Post-DVM Training Program on Animal Model Research for Veterinarians
The Training Program
A graduate of the post-DVM training program, Kristin Eden (biochemistry '06, DVM '10, Ph.D. '18) is an assistant professor in the Department of Basic Science Education at the Virginia Tech Carilion School of Medicine, where she teaches medical students and continues her research.

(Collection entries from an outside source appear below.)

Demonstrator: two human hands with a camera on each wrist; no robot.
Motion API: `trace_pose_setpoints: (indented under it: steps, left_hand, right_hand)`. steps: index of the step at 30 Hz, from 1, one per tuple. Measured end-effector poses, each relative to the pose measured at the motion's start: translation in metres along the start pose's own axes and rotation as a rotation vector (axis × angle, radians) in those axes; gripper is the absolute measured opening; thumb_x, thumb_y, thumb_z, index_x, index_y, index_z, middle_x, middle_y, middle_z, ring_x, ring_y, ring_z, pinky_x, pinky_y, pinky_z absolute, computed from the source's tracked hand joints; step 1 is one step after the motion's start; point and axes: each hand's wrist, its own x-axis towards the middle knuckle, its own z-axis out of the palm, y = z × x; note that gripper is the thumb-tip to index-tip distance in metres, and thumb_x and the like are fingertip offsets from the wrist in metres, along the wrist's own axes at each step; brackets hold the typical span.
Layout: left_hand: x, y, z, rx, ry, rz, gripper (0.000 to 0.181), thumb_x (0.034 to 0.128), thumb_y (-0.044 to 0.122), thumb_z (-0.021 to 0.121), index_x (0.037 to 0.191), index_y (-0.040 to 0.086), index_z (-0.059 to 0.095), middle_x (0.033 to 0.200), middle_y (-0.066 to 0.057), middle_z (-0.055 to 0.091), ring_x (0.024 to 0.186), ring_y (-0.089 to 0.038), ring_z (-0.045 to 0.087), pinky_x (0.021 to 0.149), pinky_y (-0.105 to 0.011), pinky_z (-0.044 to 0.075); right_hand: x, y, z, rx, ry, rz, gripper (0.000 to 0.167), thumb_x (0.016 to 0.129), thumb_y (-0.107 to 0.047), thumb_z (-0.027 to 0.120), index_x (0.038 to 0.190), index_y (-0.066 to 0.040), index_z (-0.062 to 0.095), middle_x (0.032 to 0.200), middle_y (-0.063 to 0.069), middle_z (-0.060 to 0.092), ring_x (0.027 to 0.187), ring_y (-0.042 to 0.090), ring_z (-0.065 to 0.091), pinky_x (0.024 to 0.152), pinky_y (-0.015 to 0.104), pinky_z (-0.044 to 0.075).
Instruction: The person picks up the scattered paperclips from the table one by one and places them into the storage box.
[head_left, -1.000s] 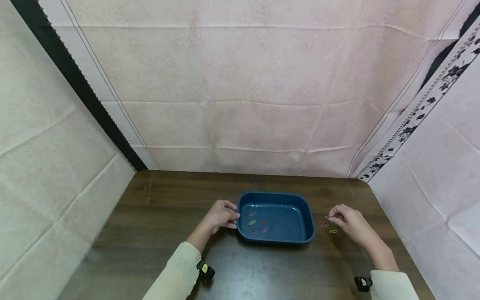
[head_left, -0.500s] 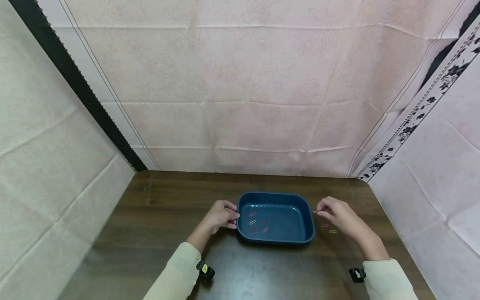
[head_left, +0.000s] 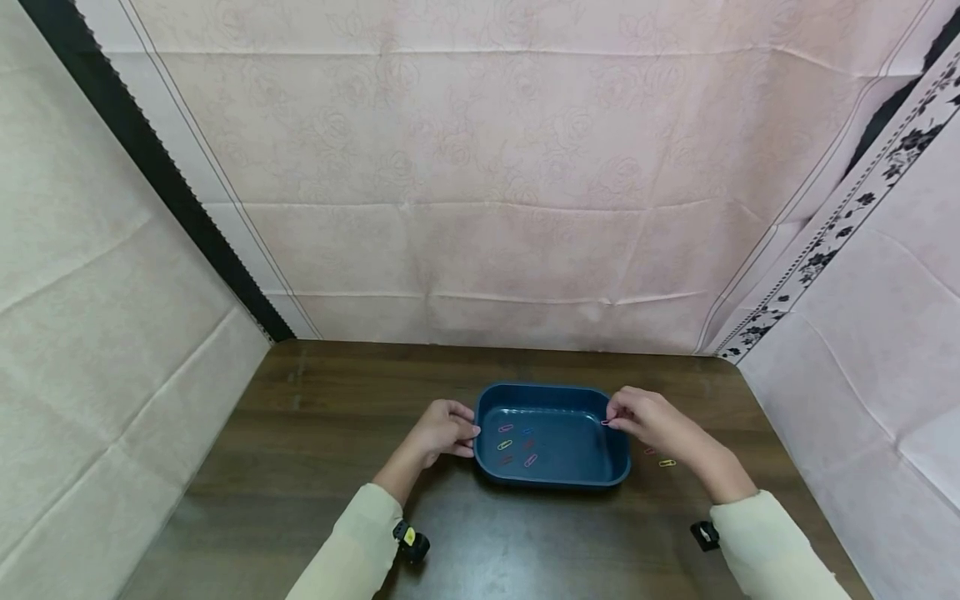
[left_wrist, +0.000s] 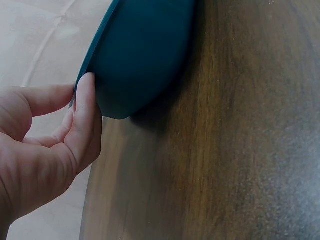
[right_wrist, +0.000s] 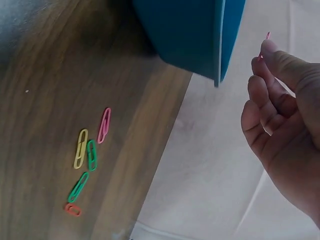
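Note:
A dark blue rectangular tray (head_left: 573,450) stands on the wooden table. My left hand (head_left: 441,432) pinches its left rim between thumb and fingers, as the left wrist view confirms. Over the tray's right edge, my right hand (head_left: 651,417) holds a pink paper clip (right_wrist: 268,35) between thumb and index fingertip, its other fingers curled. Several paper clips lie in the tray's left half, among them a yellow clip (head_left: 505,445) and a pink clip (head_left: 531,460). On the table right of the tray, the right wrist view has a pink clip (right_wrist: 104,125), a yellow clip (right_wrist: 80,149), two green clips (right_wrist: 92,155) and an orange-red clip (right_wrist: 73,209).
The brown wooden table (head_left: 300,500) has a pale cloth (head_left: 487,167) hanging behind it. More pale cloth flanks it on both sides, with a dark strip at the left and a floral border (head_left: 821,258) at the right. Each wrist wears a small black camera (head_left: 412,543).
My right hand has moved left from the clips on the table to above the tray's right edge, carrying the pink paper clip. My left hand and the tray have stayed put.

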Motion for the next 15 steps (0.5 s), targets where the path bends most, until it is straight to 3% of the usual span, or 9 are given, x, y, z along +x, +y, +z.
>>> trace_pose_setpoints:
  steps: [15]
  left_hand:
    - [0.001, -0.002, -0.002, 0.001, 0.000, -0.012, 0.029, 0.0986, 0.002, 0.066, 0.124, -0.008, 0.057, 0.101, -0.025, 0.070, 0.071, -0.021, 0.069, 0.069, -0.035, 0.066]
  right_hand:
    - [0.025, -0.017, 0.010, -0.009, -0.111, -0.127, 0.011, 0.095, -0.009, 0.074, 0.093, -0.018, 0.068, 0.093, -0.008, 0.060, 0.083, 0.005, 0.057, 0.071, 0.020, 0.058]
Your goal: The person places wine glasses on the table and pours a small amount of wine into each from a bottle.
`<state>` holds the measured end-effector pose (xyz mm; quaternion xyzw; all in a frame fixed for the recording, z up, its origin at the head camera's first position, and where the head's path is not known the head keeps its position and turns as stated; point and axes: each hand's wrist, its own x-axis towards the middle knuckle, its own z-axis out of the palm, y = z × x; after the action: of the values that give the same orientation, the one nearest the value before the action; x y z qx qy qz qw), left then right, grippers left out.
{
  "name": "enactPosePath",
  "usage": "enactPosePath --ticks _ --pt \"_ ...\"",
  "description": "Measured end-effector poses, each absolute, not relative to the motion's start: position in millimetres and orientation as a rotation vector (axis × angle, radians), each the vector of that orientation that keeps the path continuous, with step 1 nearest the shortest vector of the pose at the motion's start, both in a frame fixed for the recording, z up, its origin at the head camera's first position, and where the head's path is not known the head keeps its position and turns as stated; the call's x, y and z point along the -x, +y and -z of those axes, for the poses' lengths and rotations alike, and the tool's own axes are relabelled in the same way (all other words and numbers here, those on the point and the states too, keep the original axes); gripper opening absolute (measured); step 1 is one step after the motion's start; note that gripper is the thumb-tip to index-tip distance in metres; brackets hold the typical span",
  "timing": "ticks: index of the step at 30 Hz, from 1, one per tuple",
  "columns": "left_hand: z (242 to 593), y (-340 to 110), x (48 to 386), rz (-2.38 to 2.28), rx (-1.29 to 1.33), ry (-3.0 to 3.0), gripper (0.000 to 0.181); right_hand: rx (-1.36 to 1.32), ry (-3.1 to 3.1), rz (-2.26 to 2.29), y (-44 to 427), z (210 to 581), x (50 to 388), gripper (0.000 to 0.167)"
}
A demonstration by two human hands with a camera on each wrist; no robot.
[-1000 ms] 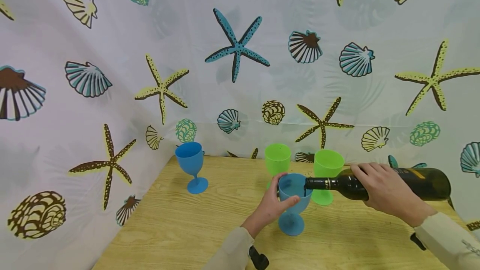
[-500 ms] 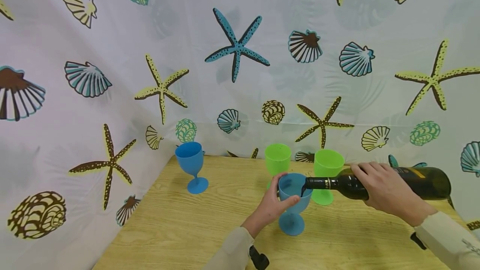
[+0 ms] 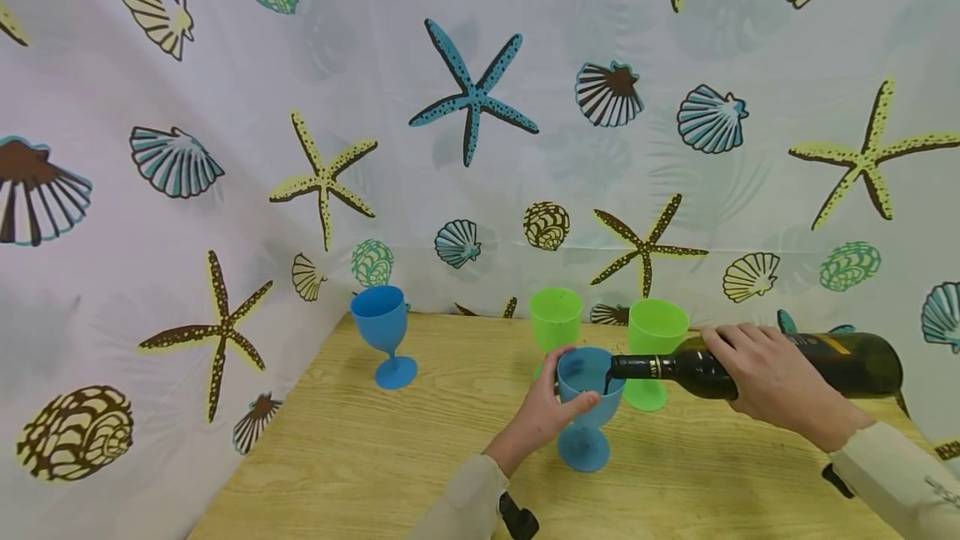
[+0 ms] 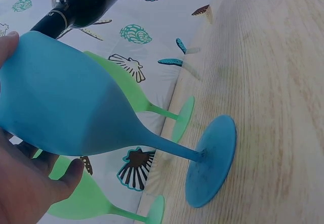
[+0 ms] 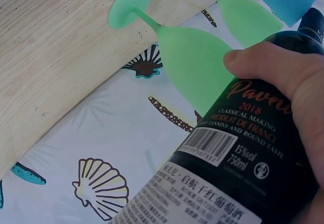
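The right hand (image 3: 772, 382) gripped a dark bottle (image 3: 703, 370); I saw dark liquid (image 3: 608, 381) stream into the near blue goblet (image 3: 592, 411). The left hand (image 3: 549, 411) clasped that goblet.

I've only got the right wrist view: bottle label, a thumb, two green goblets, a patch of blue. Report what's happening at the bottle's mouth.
Observer: From the head view, the bottle lies almost level, its mouth over the rim of the near blue goblet, and a thin dark stream runs down inside.
Operator: Tell me what steadies that goblet.
Observer: The left-hand grip is round its bowl, with the thumb across the side facing the person.
Operator: Now check under it.
Observer: In the left wrist view, I see no gap between its round foot and the wooden table.
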<state>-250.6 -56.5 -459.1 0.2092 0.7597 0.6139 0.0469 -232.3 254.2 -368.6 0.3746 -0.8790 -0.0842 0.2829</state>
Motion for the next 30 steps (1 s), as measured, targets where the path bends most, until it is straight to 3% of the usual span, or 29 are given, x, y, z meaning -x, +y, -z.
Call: enactPosePath --ticks 30 --pt "459.0 -56.6 251.5 -1.873 -0.633 2.318 0.071 -0.998 -2.358 0.229 253.2 369.0 233.1 0.088"
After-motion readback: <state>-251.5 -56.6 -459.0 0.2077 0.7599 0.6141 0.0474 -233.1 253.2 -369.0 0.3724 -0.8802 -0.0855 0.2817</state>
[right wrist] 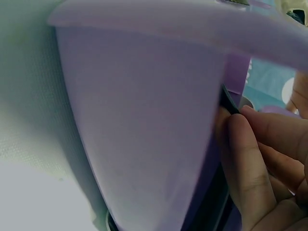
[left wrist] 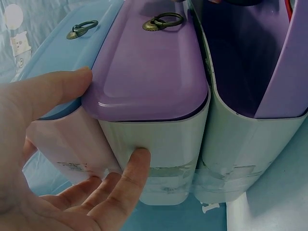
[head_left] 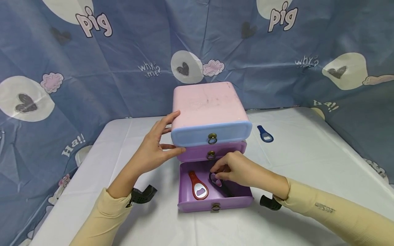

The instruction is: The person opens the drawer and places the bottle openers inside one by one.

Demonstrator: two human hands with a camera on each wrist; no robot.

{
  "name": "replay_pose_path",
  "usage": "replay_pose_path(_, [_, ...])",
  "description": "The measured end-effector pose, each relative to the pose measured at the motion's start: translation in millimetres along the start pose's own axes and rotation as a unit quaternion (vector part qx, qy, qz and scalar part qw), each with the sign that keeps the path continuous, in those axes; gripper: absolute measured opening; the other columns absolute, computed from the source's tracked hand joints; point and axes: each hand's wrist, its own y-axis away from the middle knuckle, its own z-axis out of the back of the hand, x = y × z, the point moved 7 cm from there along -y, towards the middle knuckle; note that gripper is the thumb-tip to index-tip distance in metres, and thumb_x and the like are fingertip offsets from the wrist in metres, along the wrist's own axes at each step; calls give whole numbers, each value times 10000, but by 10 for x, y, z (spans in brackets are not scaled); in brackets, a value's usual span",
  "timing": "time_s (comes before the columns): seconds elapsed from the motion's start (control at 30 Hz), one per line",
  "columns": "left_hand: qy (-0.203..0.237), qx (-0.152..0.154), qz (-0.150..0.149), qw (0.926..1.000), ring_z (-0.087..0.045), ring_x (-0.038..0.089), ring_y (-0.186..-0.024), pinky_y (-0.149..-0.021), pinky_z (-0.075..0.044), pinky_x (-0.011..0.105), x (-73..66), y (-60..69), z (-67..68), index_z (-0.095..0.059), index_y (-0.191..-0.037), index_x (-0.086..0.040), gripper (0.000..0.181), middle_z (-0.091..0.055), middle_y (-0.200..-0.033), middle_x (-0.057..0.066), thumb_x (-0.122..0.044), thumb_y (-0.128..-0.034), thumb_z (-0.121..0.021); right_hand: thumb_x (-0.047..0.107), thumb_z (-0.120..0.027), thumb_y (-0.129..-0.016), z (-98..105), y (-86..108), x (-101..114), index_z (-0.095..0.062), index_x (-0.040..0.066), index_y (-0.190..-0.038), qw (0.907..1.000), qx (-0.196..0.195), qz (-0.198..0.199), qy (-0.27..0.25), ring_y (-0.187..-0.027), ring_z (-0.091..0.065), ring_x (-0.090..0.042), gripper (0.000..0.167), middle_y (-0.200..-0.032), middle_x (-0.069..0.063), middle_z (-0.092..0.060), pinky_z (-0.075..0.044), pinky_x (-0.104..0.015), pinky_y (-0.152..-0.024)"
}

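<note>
A stacked drawer unit (head_left: 206,102) has a pink top, a blue upper drawer front and a purple middle drawer front. Its purple bottom drawer (head_left: 197,206) is pulled out. In it lies a red bottle opener (head_left: 200,191). My right hand (head_left: 235,167) reaches into that drawer and pinches the edge of a black bottle opener (head_left: 226,190), partly hidden by the fingers. My left hand (head_left: 154,150) rests against the unit's left side, fingers extended. In the left wrist view its thumb (left wrist: 79,79) touches the seam between the blue and purple drawer fronts.
A blue bottle opener (head_left: 265,134) lies on the white tabletop (head_left: 295,153), right of the unit. Brass ring pulls (head_left: 212,138) hang on the drawer fronts. Behind the table hangs a blue patterned cloth (head_left: 132,41).
</note>
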Motion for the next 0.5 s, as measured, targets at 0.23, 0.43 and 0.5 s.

Veterinarians are uniquely qualified to conduct biomedical research in the field of comparative medicine using animal models, which have been instrumental in understanding the pathogenesis and mechanism of human diseases. Unfortunately, the majority of veterinarians do not pursue research careers, in part due to the lack of research-training opportunities. Consequently, there is a critical shortage of veterinarians with research backgrounds in academic institutions, government, and corporate settings across the nation.
The National Institutes of Health has funded a post-DVM "Animal Model Research for Veterinarians (AMRV)" training program at the Virginia-Maryland College of Veterinary Medicine (VA-MD Vet Med). This program will train veterinarians in the skills of a researcher and will help them launch a successful research career in the areas of animal models of immunology and inflammation, infectious diseases, and neurobiology. Mentors participating in this training program are conducting cutting-edge research in the areas of animal models for human diseases, and their research projects are well funded by the National Institutes of Health.
Trainees will be required to enter a Ph.D. graduate program that will expose them to state-of-the-art research skills and challenge them to become independent problem-solvers. At the end of the training program, trainees are expected to launch an independent biomedical research career and assume leadership roles related to the nation's biomedical research agenda in academia, government, and industry.
Faculty Mentors and Their Research
IMMUNOLOGY AND INFLAMMATION
By using relevant animal models for inflammation and autoimmune diseases, the laboratory focus is to investigate: (1) the molecular basis of how pro-inflammatory cytokines are induced and decipher aberrant cell signaling events; (2) why these disorders occur predominantly in females; and (3) the role of microRNAs in autoimmune and inflammatory diseases.
Dr. Allen’s research is focused on deciphering the contribution of innate immune system signaling pathways in host-pathogen recognition and inflammation driven tumorigenesis. His research uses both in vitro techniques and in vivo animal models to elucidate disease pathobiology.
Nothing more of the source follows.